Our aim was to help the scientists build SciDB into their normal science workflows, with the assumption that the lessons learned from each case study would provide insight into how to create new technologies and environments for other data-intensive computing projects at NERSC,” says Yao.

“This is a really useful and exciting tool if you have a large array of data,” says Lisa Gerhardt, a physicist and NERSC User Consultant, who helped evaluate the usefulness of SciDB for high-energy physics analyses.

As a case study for high energy physics, Gerhardt worked with the LUX team to load the raw data collected from the instrument’s inaugural run in 2013. The LUX instrument was built to directly detect the faint interactions from galactic dark matter in the form of Weakly Interacting Massive Particles (WIMPS). In its initial data run, LUX collected 83 million events, containing 600 million pulses and wrote 32TB of raw data. Of this data, only 160 events survived basic analysis cuts for potential WIMP candidates. The data rate for the new dark matter run, which started in 2014, exceeds 250 TB/year.

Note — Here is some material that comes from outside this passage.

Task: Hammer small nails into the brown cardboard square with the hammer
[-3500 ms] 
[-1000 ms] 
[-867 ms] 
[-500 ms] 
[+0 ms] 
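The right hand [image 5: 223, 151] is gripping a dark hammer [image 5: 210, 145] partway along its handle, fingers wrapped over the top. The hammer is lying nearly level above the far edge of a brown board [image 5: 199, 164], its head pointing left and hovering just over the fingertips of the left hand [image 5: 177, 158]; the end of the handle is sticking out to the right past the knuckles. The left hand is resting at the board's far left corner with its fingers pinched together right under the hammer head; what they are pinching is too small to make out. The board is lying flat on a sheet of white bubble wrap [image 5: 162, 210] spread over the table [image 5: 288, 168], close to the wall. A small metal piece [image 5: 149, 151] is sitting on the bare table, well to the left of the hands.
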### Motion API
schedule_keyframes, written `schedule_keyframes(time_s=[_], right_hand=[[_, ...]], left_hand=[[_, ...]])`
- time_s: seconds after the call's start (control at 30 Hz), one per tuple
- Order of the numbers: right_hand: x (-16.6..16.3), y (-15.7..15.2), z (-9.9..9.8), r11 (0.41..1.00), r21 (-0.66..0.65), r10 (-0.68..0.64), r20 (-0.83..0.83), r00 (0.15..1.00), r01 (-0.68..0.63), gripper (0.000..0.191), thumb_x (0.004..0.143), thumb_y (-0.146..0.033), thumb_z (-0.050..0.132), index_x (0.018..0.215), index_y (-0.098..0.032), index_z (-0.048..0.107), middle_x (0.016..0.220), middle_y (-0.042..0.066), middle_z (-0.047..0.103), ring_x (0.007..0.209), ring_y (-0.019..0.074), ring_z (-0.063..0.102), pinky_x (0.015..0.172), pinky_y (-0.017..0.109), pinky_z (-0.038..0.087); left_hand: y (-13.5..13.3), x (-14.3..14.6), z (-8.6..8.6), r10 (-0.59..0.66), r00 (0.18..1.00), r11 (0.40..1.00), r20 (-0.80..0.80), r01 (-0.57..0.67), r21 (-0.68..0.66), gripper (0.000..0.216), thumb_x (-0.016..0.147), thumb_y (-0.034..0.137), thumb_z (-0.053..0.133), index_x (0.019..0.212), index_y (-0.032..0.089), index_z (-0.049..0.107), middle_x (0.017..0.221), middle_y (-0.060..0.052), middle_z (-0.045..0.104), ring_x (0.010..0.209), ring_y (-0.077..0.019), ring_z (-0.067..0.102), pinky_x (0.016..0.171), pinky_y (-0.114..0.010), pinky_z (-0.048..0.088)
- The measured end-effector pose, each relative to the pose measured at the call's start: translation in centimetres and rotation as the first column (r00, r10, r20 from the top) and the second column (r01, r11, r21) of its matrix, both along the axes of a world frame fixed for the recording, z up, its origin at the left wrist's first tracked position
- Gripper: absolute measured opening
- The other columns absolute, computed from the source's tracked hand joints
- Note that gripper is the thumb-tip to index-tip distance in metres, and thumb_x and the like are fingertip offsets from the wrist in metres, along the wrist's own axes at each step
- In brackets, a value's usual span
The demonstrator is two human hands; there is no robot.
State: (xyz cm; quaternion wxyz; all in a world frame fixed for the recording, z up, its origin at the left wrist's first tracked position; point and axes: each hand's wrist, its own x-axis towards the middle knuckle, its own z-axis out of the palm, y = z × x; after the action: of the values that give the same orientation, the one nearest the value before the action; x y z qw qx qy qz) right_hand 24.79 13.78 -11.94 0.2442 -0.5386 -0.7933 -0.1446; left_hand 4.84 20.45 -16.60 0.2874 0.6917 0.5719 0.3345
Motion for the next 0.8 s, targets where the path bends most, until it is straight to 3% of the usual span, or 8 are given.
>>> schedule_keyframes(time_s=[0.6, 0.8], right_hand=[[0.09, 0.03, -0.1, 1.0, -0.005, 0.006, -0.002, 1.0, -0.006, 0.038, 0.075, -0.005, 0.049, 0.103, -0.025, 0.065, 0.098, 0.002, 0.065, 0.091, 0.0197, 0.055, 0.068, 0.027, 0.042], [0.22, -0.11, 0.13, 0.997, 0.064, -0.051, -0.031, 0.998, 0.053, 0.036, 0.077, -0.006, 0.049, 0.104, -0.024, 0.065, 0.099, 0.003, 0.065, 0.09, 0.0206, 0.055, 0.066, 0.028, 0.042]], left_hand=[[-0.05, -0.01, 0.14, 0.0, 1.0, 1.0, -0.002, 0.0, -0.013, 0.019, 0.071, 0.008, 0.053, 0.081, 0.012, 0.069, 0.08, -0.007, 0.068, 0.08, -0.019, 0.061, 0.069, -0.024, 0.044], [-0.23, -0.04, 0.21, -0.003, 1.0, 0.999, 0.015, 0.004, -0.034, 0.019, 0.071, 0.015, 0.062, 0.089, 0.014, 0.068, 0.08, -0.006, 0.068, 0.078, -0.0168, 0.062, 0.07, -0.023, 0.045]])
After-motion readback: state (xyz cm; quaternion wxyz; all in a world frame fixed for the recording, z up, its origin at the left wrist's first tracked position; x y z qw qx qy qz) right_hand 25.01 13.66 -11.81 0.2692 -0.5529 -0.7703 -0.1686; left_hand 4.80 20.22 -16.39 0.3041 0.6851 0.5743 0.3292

Typically, analysis of this kind of data requires a researcher to search through about 1 million 10 MB files within a 10 TB dataset. If a WIMP candidate is spotted the researcher would save the candidate to another file. This process is slow and cumbersome, it took about a day at best to do this work and the analyses steps are difficult to share,” says Gerhardt. “But with the SciDB testbed at NERSC, the same search took 1.5 minutes from start to finish. This is a tremendous breakthrough because it allows researchers to ask more questions and spend more time doing science.”

Gerhardt notes that one of the greatest benefits of SciDB is that it makes parallel computing transparent to users. Once the SciDB interface is set up, researchers do not need to know anything about its configuration to run analysis. And since SciDB has a robust python and R interface—two programming languages that are widely used in scientific data analysis—this significantly lowers the threshold for using this tool.

Of the 10 SciDB use-case partnerships that the NERSC has initiated so far, there has been so much interest in continuing this work that NERSC deployed a dedicated set of nodes for this kind of analysis. These nodes currently serve as the backbone for the Metabolite Atlas web portal (https://metatlas.nersc.gov/) and will be one of the main analysis platforms for the LUX project.

We are in the process of putting together a broad software stack for enabling big data workloads, and scalable database technologies, like SciDB, are key for enhancing the productivity of our scientific users,” says Prabhat, who leads NERSC’s Data & Analytics Services Group. “Our partnership with Paradigm4 has been crucial to the evaluation and deployment of SciDB at NERSC.”